Trade Cases

Commerce Finds Critical Circumstances in Tin Mill Trade Case

Written by Laura Miller


The US Department of Commerce this week ruled that critical circumstances exist in part in the trade case investigating illegal subsidies on tin mill products from China, meaning duties may be applied retroactively.

Recall that Cleveland-Cliffs and the United Steelworkers (USW) union in January filed a trade case seeking countervailing duties for tin- and chromium-coated steel sheet from China, as well as antidumping duties on a handful of countries.

Commerce this week preliminarily ruled that critical circumstances exist for just one Chinese company – Baoshan Iron. The company has failed to cooperate with Commerce, according to a Federal Register filing.

‘Critical circumstances’ exist when there are “massive imports” over a “relatively short period” of time, according to Commerce’s rules. An increase of 15% or more in imports from a base period is considered “massive.”

In this case, Commerce considered the four months immediately preceding and the four months following the filing of the original petition in January. When comparing the base period of November 2022 through January 2023, the agency found a 23.6% increase in the subject imports from February through April 2023.

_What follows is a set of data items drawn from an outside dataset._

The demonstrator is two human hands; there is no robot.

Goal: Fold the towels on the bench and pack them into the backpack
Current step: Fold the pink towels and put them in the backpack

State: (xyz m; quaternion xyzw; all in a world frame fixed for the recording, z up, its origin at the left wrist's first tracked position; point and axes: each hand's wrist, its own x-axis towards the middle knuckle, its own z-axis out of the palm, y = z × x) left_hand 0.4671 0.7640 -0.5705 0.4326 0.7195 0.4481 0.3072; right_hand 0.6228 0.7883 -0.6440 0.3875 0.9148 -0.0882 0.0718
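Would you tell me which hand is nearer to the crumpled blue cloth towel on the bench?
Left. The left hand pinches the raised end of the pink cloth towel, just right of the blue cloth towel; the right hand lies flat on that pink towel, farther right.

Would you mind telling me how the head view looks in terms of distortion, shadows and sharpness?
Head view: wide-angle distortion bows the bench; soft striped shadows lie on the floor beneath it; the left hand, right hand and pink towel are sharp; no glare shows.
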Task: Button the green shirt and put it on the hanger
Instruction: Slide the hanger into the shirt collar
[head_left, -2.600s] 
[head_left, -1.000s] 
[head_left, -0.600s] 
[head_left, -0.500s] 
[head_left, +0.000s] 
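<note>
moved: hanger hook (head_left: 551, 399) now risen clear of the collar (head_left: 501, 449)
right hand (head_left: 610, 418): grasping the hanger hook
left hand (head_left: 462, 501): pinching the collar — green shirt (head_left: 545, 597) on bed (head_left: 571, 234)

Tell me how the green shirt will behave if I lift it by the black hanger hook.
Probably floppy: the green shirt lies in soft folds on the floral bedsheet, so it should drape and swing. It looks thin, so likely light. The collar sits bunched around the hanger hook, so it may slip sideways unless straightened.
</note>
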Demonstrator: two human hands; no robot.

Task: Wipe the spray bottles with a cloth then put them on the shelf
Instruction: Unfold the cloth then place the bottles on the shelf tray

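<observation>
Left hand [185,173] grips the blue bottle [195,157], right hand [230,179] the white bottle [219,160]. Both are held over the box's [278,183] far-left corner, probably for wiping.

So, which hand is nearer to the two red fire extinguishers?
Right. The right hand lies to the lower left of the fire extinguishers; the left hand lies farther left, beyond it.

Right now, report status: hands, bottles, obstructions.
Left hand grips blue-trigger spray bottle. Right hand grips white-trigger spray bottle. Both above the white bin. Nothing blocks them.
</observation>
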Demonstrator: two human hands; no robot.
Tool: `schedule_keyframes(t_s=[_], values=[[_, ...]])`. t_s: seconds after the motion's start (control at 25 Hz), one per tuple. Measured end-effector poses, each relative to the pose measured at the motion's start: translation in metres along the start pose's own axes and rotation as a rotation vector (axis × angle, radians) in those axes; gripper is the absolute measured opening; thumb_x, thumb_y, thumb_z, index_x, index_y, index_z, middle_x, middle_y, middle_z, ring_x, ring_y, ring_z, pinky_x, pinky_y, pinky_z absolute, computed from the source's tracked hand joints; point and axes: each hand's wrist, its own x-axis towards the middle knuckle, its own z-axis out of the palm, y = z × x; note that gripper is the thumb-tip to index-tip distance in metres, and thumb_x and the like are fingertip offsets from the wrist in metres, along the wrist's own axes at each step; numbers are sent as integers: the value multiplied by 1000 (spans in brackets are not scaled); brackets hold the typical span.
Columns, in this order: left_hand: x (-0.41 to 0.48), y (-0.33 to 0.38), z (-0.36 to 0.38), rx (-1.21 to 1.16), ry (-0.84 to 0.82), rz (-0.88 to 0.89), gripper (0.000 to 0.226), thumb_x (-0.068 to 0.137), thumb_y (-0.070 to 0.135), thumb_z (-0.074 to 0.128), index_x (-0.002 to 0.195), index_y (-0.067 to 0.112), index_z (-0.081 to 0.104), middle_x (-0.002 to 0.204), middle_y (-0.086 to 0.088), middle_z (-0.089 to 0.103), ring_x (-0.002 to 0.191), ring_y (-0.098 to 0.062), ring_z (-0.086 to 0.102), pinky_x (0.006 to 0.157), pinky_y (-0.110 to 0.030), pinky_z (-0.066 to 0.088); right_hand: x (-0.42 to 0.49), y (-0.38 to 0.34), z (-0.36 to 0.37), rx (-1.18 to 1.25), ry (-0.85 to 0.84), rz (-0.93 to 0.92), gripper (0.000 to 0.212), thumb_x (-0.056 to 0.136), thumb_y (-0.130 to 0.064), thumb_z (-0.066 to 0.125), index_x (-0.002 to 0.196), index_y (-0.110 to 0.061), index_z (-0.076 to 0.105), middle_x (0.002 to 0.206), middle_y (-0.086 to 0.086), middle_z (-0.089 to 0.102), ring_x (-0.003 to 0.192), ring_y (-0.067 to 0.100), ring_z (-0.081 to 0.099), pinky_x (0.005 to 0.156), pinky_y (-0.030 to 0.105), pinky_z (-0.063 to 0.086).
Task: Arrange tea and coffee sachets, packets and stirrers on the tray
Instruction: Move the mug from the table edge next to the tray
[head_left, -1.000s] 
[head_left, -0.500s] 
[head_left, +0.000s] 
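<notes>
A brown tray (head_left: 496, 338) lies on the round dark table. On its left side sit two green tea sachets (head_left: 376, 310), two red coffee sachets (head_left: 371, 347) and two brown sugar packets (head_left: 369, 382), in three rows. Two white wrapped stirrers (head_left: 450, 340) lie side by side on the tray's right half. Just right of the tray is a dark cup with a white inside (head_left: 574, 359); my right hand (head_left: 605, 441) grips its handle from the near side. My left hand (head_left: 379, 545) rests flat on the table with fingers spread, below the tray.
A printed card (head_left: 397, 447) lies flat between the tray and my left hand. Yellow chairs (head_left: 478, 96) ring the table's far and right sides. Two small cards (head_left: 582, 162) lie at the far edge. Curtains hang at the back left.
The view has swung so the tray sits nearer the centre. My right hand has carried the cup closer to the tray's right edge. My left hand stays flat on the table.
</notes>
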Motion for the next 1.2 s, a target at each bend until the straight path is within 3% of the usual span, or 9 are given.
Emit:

If Commerce makes the same affirmative critical circumstances finding in its final ruling, scheduled for Oct. 30, CVDs will be applied against, and cash deposits will be required on, imports from Baoshan beginning on March 28, 2023. That’s 90 days before Commerce’s preliminary determination.

In that preliminary decision, Commerce determined countervailable subsidy rates of 542.55% for Baoshan, and 89.02% for Jingtang, and all other Chinese companies.

Imports of Chinese tin mill products have been subject to those CVDs since Commerce’s initial ruling in June.